MFA for SaaS, Webapp, Client/Server Application Login

1Kosmos easily integrates into SaaS and web applications and complies with the strictest GDPR, SOC2, ISO 27001 certification standards for handling and retention of sensitive data. In addition, 1Kosmos can also integrate into systems via industry authentication standards such as OAuth, OIDC, SAML, and FIDO and offers legacy support via RADIUS.

MFA for SSO Login

1Kosmos modernizes MFA to improve the security of your SSO environment by eliminating password-based attacks and meeting zero trust access requirements.

What 1Kosmos brings to SSO is a more secure access environment by eliminating password-based attacks and meeting zero trust access requirements. Our identity-based authentication ties a proofed and verified identity to the access request. Meaning the user’s biometric is the authentication method. By implementing 1Kosmos users will login into their Windows, Mac, or Unix desktop MFA for SSO Login with a passwordless experience using real biometrics.

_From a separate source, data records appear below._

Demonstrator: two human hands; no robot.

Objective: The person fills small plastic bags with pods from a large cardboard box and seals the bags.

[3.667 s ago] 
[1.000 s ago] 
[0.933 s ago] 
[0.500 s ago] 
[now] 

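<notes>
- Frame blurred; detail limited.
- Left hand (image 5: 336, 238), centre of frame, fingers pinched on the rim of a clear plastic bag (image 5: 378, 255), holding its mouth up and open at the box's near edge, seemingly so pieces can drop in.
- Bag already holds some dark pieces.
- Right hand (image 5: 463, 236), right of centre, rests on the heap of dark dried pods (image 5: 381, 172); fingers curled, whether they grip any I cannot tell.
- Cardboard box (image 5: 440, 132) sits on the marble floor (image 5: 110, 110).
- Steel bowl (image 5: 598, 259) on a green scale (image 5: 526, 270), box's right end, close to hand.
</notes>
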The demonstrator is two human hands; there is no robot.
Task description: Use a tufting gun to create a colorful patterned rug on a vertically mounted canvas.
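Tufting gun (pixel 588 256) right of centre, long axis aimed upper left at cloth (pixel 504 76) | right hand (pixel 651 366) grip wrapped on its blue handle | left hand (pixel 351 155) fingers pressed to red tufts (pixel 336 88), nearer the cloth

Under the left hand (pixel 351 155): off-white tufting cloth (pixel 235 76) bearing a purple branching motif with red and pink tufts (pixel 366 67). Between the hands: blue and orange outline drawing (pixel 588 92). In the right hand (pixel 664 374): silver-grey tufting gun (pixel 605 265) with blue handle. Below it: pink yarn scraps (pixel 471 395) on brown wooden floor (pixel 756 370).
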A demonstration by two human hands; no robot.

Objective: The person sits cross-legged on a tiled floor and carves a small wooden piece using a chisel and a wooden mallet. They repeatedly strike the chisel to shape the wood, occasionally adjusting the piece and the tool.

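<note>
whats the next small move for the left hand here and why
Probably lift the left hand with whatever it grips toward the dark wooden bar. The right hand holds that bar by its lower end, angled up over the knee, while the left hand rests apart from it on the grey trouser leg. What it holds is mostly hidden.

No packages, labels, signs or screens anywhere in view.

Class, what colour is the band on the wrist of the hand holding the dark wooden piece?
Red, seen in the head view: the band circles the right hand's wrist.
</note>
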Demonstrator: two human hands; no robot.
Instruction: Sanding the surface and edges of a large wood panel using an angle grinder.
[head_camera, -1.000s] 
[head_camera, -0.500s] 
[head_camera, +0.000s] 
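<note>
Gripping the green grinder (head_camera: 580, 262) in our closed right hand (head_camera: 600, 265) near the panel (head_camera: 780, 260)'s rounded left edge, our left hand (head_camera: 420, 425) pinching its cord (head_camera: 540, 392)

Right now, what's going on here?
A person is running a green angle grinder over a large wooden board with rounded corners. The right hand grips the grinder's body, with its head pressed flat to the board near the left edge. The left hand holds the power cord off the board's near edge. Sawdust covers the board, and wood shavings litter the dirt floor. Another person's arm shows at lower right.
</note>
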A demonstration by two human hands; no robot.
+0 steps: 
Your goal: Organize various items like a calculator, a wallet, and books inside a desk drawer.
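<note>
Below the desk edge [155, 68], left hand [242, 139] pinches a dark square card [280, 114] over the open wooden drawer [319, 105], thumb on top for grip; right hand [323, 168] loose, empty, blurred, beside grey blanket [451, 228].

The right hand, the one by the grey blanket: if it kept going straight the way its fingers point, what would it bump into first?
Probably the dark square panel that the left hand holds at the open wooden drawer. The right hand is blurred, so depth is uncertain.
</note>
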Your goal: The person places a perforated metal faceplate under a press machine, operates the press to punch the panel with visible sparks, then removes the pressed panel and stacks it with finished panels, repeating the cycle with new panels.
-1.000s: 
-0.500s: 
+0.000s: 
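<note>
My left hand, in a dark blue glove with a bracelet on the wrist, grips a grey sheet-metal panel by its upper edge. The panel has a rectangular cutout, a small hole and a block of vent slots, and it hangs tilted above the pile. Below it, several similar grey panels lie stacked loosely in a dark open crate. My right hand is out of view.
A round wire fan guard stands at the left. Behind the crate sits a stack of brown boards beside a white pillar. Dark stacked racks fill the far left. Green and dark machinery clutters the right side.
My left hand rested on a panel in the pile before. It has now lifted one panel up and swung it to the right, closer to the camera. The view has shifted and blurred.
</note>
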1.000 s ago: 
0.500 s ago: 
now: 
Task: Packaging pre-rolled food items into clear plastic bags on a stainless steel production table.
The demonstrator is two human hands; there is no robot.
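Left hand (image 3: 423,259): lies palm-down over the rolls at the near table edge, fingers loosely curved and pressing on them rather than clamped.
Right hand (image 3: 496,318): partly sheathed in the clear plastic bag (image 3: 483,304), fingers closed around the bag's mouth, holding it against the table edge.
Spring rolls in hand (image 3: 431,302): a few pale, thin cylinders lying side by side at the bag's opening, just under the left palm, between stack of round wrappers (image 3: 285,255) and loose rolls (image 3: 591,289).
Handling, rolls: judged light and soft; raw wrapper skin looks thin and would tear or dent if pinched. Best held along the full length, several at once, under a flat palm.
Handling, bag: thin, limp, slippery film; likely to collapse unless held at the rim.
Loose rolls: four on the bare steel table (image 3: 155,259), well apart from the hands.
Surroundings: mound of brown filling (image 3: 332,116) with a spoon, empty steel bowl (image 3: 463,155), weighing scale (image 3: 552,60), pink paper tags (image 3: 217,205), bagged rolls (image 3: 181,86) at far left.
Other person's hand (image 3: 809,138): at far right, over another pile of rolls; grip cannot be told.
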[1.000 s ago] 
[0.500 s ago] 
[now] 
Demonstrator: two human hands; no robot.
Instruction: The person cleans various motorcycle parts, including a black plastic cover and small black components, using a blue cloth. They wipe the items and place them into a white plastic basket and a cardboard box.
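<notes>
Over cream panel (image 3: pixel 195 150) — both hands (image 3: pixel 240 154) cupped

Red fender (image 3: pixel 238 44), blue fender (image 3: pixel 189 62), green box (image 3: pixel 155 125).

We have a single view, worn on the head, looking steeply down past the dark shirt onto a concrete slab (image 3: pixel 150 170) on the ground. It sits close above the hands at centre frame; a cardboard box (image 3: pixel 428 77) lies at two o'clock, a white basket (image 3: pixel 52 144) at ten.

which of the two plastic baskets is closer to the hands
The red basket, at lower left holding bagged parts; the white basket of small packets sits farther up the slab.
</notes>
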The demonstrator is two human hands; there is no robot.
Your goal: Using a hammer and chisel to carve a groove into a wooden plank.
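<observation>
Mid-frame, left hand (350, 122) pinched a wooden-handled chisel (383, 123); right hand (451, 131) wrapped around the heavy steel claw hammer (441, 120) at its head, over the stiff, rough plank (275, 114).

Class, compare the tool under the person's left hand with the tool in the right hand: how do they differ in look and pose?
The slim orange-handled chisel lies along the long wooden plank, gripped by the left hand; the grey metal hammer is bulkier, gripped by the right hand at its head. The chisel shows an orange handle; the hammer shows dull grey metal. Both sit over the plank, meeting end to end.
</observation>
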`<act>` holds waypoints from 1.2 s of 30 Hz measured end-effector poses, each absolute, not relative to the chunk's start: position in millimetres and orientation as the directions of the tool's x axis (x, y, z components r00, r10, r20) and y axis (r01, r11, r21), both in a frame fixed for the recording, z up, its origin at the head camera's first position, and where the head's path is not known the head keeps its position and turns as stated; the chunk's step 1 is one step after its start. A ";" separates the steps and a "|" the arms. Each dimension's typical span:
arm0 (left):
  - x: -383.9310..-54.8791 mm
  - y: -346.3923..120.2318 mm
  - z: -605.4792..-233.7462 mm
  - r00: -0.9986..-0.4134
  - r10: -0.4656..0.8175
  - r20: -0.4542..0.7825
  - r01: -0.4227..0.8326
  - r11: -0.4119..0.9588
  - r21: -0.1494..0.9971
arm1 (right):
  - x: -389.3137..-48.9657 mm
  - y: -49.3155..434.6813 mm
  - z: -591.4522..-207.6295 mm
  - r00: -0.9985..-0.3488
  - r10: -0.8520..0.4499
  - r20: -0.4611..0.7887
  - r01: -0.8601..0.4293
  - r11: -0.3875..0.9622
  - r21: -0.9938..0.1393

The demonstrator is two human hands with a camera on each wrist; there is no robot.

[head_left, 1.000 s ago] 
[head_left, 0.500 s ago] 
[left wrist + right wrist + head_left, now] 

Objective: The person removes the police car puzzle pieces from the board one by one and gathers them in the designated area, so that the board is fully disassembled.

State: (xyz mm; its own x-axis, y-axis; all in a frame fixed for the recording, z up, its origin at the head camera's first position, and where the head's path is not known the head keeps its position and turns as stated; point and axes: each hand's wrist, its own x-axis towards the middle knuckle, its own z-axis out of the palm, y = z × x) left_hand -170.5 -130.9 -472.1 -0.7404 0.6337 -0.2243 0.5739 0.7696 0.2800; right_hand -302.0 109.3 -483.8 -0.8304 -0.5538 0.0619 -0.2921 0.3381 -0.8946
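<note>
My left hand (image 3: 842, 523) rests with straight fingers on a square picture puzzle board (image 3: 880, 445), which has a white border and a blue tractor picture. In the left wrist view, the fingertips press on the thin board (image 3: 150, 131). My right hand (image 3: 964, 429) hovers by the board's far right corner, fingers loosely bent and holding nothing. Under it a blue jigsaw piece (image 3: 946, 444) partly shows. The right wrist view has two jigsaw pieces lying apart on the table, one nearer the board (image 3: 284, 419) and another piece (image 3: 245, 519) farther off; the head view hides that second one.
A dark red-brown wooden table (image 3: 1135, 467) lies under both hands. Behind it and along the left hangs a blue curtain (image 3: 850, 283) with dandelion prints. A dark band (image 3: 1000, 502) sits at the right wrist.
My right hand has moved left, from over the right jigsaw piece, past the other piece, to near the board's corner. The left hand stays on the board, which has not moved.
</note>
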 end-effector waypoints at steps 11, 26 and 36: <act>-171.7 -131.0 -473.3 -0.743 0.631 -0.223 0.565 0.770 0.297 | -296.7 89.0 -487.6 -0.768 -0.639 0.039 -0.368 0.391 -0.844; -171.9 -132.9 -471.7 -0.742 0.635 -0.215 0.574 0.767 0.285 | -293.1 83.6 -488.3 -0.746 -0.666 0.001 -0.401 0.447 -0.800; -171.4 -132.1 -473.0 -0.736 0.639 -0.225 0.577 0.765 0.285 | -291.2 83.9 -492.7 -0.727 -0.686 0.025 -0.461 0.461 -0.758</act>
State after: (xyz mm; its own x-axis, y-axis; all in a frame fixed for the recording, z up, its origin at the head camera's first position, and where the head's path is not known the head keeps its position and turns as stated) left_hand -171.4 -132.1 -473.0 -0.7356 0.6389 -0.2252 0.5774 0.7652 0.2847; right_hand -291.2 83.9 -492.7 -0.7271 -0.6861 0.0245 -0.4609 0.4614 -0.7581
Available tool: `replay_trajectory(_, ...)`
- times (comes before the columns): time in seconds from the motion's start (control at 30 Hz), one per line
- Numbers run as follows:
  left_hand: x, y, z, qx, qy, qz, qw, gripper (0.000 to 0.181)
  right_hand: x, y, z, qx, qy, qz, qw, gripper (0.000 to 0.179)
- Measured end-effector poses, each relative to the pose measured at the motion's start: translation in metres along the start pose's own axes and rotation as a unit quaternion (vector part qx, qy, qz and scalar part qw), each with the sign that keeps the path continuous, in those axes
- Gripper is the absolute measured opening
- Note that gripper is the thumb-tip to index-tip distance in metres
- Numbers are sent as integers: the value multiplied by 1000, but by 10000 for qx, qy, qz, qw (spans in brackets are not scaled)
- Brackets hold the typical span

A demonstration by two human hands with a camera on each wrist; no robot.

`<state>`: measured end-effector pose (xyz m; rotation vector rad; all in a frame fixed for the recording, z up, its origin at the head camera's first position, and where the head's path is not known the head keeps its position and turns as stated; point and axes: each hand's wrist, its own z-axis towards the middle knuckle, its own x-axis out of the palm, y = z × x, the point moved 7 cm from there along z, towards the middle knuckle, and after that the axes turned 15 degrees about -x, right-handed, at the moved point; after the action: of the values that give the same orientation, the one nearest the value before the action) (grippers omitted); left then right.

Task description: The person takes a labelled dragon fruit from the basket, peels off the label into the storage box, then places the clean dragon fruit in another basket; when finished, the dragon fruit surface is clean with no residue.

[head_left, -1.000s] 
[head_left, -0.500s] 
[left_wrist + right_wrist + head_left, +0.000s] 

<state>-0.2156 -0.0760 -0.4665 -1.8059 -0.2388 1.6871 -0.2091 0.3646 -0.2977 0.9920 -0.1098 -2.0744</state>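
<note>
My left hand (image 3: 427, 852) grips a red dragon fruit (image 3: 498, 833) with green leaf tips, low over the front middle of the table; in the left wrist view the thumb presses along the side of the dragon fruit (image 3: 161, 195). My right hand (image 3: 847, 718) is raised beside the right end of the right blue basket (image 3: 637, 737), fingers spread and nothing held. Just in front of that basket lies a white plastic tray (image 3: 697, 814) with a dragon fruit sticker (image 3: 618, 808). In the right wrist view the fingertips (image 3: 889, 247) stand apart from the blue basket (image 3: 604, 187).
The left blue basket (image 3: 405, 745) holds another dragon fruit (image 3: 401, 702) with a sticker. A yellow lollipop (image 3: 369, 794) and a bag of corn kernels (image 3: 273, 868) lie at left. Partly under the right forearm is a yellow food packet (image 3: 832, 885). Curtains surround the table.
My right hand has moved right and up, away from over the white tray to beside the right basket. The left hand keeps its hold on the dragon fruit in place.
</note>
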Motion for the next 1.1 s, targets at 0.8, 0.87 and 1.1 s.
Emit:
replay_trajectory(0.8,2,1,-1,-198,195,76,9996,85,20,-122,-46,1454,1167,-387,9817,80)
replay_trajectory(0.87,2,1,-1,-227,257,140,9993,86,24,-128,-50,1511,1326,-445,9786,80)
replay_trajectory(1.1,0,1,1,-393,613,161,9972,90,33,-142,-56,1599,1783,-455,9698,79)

The authentication will verify, with high assurance, that the user is who they claim to be. The 1Kosmos architecture delivers an immutable audit trail and meets the Zero Trust requirements for user authentication. 1Kosmos elevates your SSO deployment so organizations will know exactly who is accessing the network meeting zero trust access standards that are otherwise unattainable.

Mobile Authenticator

1Kosmos MFA and password reset functionality is available through our SDK and is easily integrated/embedded into any custom app. Whether you are using the 1Kosmos app or an integration, you can implement a mobile-first MFA passwordless experience, including the advanced biometric LiveID feature.

1Kosmos complies with the strictest GDPR, SOC2, ISO 27001 certification standards for handling and retention of sensitive data. In addition, 1Kosmos can also integrate into systems via industry authentication standards such as OAuth, OIDC, SAML, and FIDO and offers legacy support via RADIUS.

Once integrated, organizations will eliminate passwords and add advanced biometrics for authentication or other MFA factors as the business and use cases require.